> [What you should do]: Would you return, word for word, the lines running from the one with "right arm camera" to the final line of the listing below, pictures omitted?

> [Data block]:
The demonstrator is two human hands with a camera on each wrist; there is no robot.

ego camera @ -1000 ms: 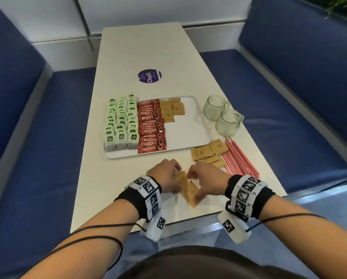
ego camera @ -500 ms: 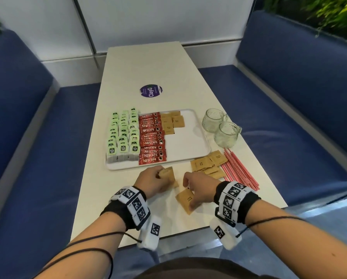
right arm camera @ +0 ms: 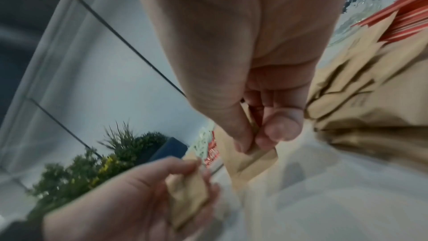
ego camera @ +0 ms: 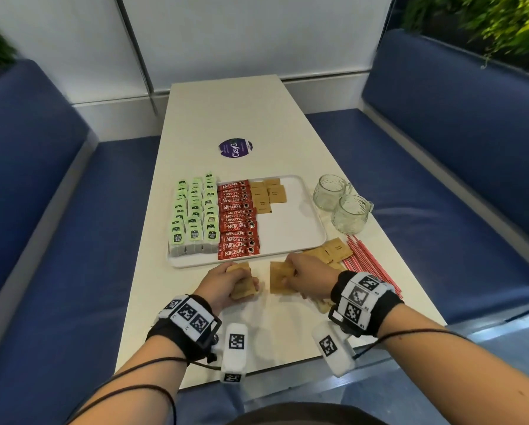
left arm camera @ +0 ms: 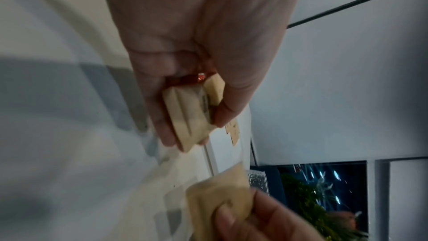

> [Result]:
right arm camera @ +0 ms: 
ego camera @ +0 ms: 
left arm camera @ +0 ms: 

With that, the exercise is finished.